The hardest bit in the web application platform challenge is making reasonable choices. Here’s a stab at some of them…
I see these basic choices:
- LAMP virtual hosting. If you can build everything you need with mysql+php and you have few enough users that you need only one database server, by far the easiest and cheapest.
- Application hosting. Code on github, project management with basecamp or hosted jira, build on AppEngine or Heroku or force.com. You don’t have to do your own infrastructure but you’re limited in what you can build. Also comes with a large chance of lock-in.
- Managed hosting. Rent (virtual) servers with pre-installed operating systems and managed networking.

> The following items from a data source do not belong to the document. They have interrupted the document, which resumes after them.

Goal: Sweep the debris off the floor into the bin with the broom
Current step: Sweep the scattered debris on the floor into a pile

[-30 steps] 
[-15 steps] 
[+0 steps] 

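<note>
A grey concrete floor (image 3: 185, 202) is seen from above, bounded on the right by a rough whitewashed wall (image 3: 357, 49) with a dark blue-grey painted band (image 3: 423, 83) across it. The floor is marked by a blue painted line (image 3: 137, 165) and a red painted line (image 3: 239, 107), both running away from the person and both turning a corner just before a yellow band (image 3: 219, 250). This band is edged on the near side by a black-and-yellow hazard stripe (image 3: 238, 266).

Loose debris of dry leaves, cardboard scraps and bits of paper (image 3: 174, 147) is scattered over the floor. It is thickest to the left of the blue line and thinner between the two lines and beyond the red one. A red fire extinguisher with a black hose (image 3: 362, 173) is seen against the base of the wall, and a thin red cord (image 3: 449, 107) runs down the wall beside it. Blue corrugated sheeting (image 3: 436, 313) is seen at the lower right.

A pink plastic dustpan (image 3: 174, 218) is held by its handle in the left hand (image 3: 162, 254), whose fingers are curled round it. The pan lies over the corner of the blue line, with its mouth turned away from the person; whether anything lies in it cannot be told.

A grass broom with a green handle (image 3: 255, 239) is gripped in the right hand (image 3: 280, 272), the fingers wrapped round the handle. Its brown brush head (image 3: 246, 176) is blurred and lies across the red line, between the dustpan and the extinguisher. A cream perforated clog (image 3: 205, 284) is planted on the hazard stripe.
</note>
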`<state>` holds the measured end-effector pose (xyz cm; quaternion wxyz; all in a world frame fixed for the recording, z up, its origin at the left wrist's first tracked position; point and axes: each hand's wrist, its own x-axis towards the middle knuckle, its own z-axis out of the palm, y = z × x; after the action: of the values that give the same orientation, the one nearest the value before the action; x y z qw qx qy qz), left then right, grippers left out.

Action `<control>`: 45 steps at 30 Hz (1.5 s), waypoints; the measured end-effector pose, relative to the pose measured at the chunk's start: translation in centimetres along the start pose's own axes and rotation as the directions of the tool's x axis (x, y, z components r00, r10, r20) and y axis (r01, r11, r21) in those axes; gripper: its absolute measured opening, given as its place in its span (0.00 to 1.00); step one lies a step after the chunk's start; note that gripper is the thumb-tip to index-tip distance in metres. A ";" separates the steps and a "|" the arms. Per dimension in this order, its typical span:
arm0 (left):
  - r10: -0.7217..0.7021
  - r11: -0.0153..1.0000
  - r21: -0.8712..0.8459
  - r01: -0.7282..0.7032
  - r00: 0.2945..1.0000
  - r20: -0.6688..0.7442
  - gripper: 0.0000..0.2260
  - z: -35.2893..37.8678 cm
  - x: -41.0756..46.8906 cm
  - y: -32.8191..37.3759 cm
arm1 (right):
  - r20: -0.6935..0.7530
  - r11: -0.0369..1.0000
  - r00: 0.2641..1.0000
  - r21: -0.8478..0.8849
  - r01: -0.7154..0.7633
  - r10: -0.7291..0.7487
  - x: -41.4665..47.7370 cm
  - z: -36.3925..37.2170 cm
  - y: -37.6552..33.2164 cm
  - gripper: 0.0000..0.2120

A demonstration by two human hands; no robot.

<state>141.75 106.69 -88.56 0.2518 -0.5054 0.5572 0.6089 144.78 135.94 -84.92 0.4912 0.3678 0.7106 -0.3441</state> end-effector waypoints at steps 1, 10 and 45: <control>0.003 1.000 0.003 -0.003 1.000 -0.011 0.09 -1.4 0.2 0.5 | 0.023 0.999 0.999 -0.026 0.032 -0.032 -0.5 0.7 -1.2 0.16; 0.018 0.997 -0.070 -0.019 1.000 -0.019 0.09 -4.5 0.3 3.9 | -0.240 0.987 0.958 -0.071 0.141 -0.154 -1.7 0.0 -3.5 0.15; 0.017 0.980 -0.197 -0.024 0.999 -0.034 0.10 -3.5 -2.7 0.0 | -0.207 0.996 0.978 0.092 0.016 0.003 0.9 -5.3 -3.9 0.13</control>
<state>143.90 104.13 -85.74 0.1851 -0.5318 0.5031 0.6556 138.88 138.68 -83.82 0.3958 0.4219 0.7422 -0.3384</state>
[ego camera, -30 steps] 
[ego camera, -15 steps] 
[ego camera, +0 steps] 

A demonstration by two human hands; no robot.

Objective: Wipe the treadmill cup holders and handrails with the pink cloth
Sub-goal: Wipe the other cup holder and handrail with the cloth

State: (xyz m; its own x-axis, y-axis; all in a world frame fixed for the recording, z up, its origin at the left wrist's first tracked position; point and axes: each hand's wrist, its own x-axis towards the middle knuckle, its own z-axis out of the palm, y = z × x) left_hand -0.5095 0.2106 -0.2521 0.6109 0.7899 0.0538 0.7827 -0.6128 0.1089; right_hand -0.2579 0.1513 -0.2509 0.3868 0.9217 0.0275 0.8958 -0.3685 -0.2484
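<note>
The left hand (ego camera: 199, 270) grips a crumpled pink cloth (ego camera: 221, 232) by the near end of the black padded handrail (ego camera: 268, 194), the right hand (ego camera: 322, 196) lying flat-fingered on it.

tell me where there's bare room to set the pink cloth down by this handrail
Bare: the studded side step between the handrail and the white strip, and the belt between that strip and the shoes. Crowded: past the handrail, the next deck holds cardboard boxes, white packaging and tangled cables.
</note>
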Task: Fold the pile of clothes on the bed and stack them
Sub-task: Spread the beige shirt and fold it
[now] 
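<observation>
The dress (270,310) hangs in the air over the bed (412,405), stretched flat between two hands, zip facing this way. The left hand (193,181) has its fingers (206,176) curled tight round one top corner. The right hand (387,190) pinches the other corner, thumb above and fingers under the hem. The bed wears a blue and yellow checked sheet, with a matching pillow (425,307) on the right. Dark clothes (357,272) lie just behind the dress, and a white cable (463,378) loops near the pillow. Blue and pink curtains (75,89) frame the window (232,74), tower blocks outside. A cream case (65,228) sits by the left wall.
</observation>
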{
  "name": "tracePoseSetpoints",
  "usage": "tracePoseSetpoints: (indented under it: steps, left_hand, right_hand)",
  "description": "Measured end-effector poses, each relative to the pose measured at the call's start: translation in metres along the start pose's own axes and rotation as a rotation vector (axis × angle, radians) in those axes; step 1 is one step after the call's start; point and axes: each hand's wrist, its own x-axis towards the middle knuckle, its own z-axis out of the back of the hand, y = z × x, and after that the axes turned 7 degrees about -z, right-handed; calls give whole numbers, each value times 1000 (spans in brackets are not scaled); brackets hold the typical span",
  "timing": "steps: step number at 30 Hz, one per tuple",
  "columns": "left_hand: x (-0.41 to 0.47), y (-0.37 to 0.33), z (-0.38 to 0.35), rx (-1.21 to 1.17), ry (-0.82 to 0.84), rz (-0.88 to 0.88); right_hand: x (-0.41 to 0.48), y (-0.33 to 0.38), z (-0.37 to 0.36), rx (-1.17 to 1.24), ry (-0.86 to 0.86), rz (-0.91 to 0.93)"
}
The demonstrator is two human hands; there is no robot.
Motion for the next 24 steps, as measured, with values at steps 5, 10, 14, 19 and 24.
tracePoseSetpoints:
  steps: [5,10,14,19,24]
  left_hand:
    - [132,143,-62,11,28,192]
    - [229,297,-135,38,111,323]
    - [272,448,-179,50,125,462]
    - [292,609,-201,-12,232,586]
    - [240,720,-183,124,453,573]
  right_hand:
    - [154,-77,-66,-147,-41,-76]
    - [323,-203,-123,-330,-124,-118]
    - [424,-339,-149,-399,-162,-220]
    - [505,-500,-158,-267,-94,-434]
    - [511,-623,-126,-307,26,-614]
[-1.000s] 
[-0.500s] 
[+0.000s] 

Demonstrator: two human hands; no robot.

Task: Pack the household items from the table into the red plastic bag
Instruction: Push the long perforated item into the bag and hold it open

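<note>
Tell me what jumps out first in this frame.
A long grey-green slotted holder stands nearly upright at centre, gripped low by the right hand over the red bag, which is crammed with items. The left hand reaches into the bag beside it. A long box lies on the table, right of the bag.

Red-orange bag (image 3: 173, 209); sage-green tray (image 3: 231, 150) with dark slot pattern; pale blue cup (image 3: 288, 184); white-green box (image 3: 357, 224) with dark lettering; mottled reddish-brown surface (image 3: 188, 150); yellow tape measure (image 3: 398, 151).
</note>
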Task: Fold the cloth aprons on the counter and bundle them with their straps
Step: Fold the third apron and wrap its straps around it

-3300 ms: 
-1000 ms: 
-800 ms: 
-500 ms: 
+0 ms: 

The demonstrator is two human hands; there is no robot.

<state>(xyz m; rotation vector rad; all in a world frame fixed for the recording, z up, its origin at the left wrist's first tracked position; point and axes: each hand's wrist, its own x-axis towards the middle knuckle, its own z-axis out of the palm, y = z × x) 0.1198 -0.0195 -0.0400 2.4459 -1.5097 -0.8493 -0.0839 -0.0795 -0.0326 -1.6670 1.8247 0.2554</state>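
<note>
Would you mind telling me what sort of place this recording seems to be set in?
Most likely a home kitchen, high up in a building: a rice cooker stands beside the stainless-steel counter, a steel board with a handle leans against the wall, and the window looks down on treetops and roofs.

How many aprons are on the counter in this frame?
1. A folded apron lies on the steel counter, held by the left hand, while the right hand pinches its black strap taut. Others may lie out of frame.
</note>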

Expensive for large deployments but you don’t need all web operations team skills and you have a lot of flexibility (famously, twitter do this).
- Dedicated hosting. Buy or rent servers, rent rackspace or build your own data center. You need network engineers and people that can handle hardware. Usually the only cost-effective option beyond a certain size.
Given our stated requirements, we are really only talking about option #4, but I wanted to mention the alternatives because they will make sense for a lot of people. Oh, and I think all the other options are these days called cloud computing 🙂
I’m not really a hardware guy, normally I leave this kind of stuff to others. Anyone have any good hardware evaluation guides? Some things I do know:
- Get at least two of everything.
- Get quality switches. Many of the worst outages have something to do with blown-up switches, and since you usually have only a few, losing one during a traffic spike is uncool.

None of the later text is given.